Scenario Dialogue: Through sports, my waist circumference has finally decreased, and everyone should work hard!
• Urinary Sugar Monitoring
Diabetic patients do not recommend monitoring blood sugar levels through urine sugar, because it will be affected by factors such as urine volume, renal function, renal glucose threshold, etc. At the same time, it is not helpful for finding hypoglycemia. In addition, in some special cases, such as when the renal glucose threshold is increased (in the elderly) or lower (pregnancy), it is meaningless to perform urine sugar testing. The significance of urine sugar detection is that when blood sugar self-monitoring is not allowed due to conditions and renal function is relatively stable, urine sugar self-monitoring can be performed as a temporary alternative.
Scenario dialogue:
Pang Ge: Doctor, what is the point of monitoring urine sugar?
Doctor: Urine sugar monitoring can be used as a temporary alternative to blood sugar.
• Urinary ketone monitoring
Diabetic patients undergo urinary ketone monitoring, which can promptly detect diabetic ketoacidosis. When the human body cannot use or lacks glucose as an energy source, fat will be mobilized to decompose and generate energy, and at this time, acidic toxic substances called ketone bodies will be produced. If the ketone bodies accumulate too much in the body, it will cause serious consequences, resulting in coma and even threaten life safety.

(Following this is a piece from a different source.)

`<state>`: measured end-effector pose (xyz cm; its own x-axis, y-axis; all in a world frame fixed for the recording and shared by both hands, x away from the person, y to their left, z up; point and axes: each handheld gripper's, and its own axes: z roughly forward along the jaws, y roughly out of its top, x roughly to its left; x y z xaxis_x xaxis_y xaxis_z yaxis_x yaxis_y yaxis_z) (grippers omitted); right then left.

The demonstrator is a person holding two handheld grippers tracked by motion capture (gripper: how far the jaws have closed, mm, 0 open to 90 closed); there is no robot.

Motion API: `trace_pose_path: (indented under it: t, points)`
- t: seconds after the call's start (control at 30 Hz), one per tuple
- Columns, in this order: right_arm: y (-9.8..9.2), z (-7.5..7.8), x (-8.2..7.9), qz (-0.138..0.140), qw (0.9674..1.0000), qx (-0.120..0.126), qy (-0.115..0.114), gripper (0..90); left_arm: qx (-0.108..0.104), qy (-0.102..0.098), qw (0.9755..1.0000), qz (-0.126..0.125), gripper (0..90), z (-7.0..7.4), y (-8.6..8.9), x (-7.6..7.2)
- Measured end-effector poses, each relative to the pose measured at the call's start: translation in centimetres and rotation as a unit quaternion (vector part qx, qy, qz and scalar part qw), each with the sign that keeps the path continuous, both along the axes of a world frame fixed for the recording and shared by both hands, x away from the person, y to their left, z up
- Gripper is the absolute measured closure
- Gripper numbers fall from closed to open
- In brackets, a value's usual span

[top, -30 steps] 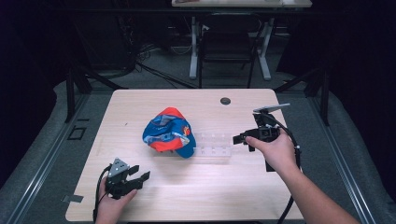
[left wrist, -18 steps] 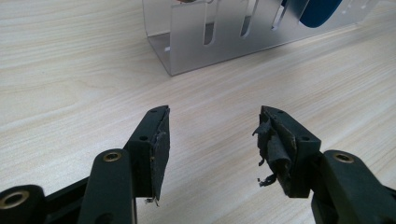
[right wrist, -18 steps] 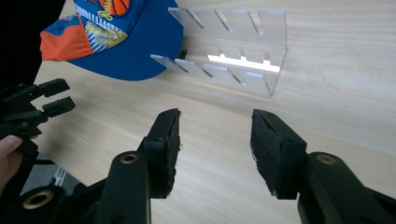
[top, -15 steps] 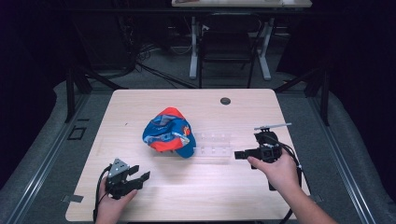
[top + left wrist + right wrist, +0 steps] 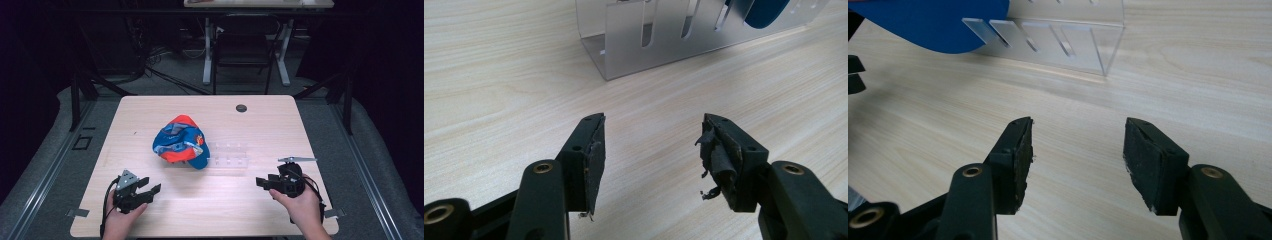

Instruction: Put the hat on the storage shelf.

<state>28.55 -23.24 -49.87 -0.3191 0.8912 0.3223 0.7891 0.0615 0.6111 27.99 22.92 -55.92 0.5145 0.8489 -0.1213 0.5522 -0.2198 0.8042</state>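
A blue, red and orange cap (image 5: 179, 141) lies crumpled near the middle of the wooden table (image 5: 150, 110), its blue brim (image 5: 933, 22) resting against a clear slotted plastic rack (image 5: 228, 155). My left gripper (image 5: 149, 190) sits low at the front left, open and holding nothing. In the left gripper view the rack (image 5: 664, 35) stands ahead of the open gripper (image 5: 651, 135), whose pads (image 5: 719, 155) are frayed. My right gripper (image 5: 264, 181) rests at the front right, open and holding nothing. In the right gripper view that gripper (image 5: 1078, 135) points at the rack (image 5: 1068, 42).
A small dark round grommet (image 5: 241, 108) sits near the table's far edge. Behind the table stand a chair (image 5: 242, 47) and another desk on a dark floor. Bare wood lies between the two grippers.
The right gripper has drawn back from beside the rack toward the front right of the table and dropped lower. The left gripper has stayed put.
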Motion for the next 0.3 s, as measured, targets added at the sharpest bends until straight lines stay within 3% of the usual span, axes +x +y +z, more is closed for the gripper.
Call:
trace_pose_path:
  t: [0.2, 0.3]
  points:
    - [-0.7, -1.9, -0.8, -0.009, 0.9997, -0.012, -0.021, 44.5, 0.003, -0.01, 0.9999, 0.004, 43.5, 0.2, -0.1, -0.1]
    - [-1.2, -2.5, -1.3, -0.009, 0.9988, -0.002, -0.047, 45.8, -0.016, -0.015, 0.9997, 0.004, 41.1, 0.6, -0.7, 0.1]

urine ketone detection can detect ketosis in the early stage. Urinary ketones should be monitored when there are the following situations: (1) Blood sugar is greater than 15 mmol/liter; (2) Blood sugar is greater than 13.3 mmol/liter and accompanied by symptoms of hyperglycemia; (3) During illness, such as fever, gastroenteritis, etc.; (4) During hunger or fasting; (5) Pregnancy, especially when accompanied by pregnancy vomiting; (6) When any physical discomfort is felt.
Scenario Dialogue:
Brother Fat, I still want to remind you that you need to monitor urine ketones when necessary. The significance of urine ketone monitoring is greater than that of urine sugar!